Why you should eat more protein with every meal

Protein is without doubt the most important of the macronutrients. And you’re probably not getting enough for optimum muscle health and function.

According to Don Layman (Professor of Food Science and Human Nutrition at the University of Illinois Urbana-Champaign, and one of the world’s leading experts in protein metabolism), adults need to eat at least 1.6 g of protein per kg of body weight per day.

So, for a 75 kg person, that’s 120 g of protein per day. And it should be split over over 3 main meals, to achieve around 40 g of protein per meal. That’s quite a lot. And probably more than you are currently eating.

Here’s what a daily intake of 120 g (c. 40 g/meal) of protein looks like in animal-based meals and plant-based meals:

Animal-based meals (less than 1,000 Calories in total):

  • 2 eggs + 3 rashers of bacon for breakfast
  • 1 tin of tuna for lunch
  • 200 g sirloin steak or chicken breast for dinner

Plant-based meals (nearly 4,000 Calories in total):

  • 5 bowls of porridge for breakfast
  • 3 pots of humous for lunch
  • 7 portions of lentils for dinner

As you can see, it’s relatively easy to get sufficient protein from animal foods, but very difficult to get sufficient protein from (whole) plant-foods. If you want to get all your protein from plants, you should seriously consider having a (complete) plant-based protein shake with every meal.

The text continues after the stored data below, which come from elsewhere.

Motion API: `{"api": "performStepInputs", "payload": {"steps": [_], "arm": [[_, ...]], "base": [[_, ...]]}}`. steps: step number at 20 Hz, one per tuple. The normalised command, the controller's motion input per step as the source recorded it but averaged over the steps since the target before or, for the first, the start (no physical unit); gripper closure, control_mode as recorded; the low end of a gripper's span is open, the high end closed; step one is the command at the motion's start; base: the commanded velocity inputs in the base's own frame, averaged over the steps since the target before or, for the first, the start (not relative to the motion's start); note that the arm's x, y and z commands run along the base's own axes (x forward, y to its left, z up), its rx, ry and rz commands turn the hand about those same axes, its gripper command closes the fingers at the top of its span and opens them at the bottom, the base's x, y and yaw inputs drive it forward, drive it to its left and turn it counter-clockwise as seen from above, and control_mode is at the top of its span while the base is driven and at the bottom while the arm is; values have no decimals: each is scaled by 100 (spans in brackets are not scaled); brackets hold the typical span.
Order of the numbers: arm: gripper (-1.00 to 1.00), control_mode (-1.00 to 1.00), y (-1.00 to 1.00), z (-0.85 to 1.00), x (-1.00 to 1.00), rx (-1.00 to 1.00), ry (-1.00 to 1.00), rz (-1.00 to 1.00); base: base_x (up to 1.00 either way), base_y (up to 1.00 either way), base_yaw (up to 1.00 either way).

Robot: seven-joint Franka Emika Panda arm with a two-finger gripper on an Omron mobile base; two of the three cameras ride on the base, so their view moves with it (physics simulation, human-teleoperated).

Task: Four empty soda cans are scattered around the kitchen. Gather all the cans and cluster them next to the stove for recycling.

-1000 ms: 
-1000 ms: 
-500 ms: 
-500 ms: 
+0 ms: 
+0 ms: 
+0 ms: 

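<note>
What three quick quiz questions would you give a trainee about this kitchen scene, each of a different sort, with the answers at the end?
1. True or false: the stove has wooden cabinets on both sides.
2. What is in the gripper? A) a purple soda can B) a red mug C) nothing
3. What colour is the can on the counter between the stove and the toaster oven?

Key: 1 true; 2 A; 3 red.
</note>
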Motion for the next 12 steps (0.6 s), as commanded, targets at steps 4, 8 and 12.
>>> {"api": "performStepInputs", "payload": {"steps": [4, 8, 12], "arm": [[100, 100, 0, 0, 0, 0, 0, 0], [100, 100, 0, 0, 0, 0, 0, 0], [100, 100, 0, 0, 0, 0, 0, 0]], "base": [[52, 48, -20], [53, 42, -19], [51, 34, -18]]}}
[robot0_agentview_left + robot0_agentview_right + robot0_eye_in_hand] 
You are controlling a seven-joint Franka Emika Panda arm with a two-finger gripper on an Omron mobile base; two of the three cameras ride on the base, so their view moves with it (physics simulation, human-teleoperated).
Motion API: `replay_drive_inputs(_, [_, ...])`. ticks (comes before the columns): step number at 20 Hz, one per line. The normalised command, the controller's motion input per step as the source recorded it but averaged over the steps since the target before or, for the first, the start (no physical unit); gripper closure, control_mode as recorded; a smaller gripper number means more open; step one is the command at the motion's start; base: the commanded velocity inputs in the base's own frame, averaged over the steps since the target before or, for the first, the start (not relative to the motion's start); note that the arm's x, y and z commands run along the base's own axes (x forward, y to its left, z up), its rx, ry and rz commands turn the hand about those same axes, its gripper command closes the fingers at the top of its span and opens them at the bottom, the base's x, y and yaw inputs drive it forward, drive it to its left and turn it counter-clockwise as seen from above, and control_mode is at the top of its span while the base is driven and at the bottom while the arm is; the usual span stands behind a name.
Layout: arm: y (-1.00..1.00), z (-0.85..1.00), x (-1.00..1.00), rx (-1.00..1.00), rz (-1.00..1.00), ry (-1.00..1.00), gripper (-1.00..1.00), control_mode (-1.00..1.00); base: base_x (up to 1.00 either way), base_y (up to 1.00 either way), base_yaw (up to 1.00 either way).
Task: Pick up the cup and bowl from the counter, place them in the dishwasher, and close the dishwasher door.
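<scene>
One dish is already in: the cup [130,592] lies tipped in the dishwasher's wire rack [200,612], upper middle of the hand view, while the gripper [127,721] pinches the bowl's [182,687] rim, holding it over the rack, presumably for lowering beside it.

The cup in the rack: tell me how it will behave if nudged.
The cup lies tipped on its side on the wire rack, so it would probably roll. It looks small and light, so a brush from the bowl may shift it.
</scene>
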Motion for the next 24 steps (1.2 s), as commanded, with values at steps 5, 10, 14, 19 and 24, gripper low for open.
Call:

But why do we need so much protein?

Because we need sufficient quantities of all the Indispensable Amino Acids (IAAs) – the building blocks of proteins – to signal, and provide the materials for, muscle protein synthesis (growing and maintaining skeletal muscle).

The UK Recommended Nutrient Intake (RNI) for protein (0.75g/kg/day) is woefully inadequate. It’s sufficient to avoid protein malnutrition and keep all of our critical organs and processes ticking over, but it’s not enough for optimal muscle protein synthesis.

Increasing muscle mass (and strength) in our early decades and maintaining it into our later decades is one of the key predictors of a longer and better life. The average adult loses 3-8% of muscle mass every decade after their 30th birthday, and this decline accelerates beyond age 60. Sarcopenia (muscle loss) is debilitating and deadly, and the only way to slow it down is to do plenty of resistance exercise AND eat enough protein.

If you want to optimise your protein intake, follow these steps:

  • Start by calculating your minimum daily protein requirement in grams (1.6 x body weight), and your meal requirement (daily requirement / 3)
  • Then, over a few typical days, calculate your protein intake per day and per meal, either old-school (using food labels) or new-school (using a fitness/nutrition app)
  • Correct any shortfalls by adding protein rich foods (meat, fish, eggs, or dairy) or – if you’re on a plant-based diet – protein powders (use ‘complete’ plant protein blends with no nasty ingredients)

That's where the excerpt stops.